President Barack Obama this week announced that his 2014 budget proposal will contain $100 million in funding for a research initiative with the acronym BRAIN (Brain Research through Advancing Innovative Neurotechnologies), a 10-year $3 billion initiative previewed in the President’s State of the Union Address.  The purpose of BRAIN is to develop technologies to expand our understanding of how brain cells (neurons) interact to produce thought and learning.

Here are some of our thoughts:

Betsy Hill, President & COO, BrainWare SAFARI:  The BRAIN initiative has been likened to the Human Genome mapping project, but there are some important differences.  The order of proteins in the human genome can be determined and will be the same the next time you look at it.  There is a basic sequence that applies to all of us.  The principle of neuroplasticity means that the organization of our brains – the neural networks that account for learning and thought – are unique and constantly changing.  Our brains literally construct themselves.  In fact, the creation and strengthening of neural networks is the definition of learning.  It is vital that we learn more about how the brain processes, uses, stores, and retrieves such enormous quantities of information.

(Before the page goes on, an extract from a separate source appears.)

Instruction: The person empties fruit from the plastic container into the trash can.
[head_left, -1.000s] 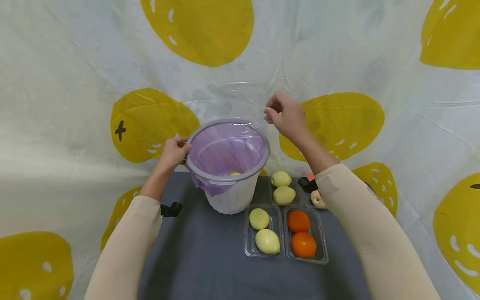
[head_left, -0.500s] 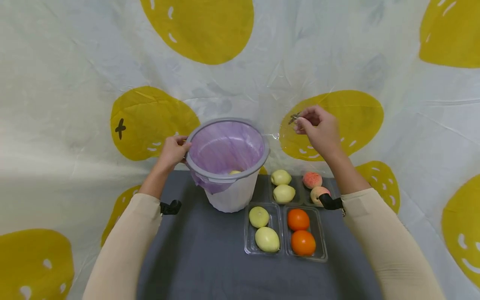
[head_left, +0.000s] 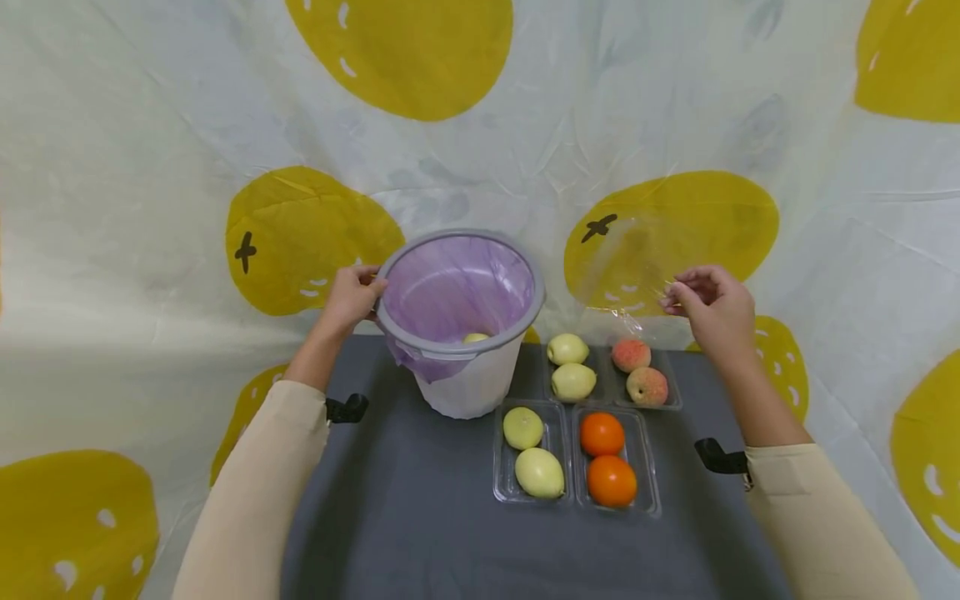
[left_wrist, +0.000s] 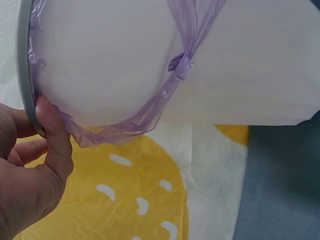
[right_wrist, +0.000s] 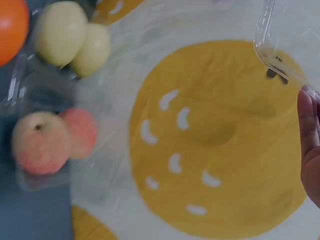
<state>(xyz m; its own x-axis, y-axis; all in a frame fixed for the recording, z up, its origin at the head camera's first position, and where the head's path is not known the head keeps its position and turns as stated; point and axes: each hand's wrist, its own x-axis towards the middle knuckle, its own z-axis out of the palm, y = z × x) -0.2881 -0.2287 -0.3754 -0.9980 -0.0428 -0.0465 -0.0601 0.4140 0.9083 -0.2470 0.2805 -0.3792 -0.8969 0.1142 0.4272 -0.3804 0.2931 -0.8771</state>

Roger Stark, CEO, BrainWare SAFARI:  A key to technological exploration of brain-behavior relationships will likely be the use of tools and techniques that have already been developed to impact brain function and behaviors, such as attention, working memory, visual-spatial processing, auditory processing and the integration of cognitive functions.  BrainWare SAFARI cognitive skills development software is just such a tool and has been shown in research and clinical practice to develop brain processes that enable us to take in, store, retrieve and manipulate information, the very processes the BRAIN initiative is designed to explore.  The BRAIN initiative could help explain in a much more detailed way than is currently available to exactly how key cognitive processes involved in learning and memory are developed and modified, leading to even better approaches.

Dr. Sara Sawtelle, Director of Scientific Affairs, BrainWare SAFARI:  We know that the brain develops in interaction with our environment.  BrainWare Safari helps the brain interact with the environment (in this case a software program, in a video-game format) in a way that develops cognitive processes critical for learning and thinking.  This could be a valuable tool in helping researchers working in the BRAIN initiative to examine how the brain develops and uses these key processes.  We look forward to collaborating with researchers on this exciting initiative with so much promise for our entire society.

What are your thoughts about the President’s BRAIN initiative?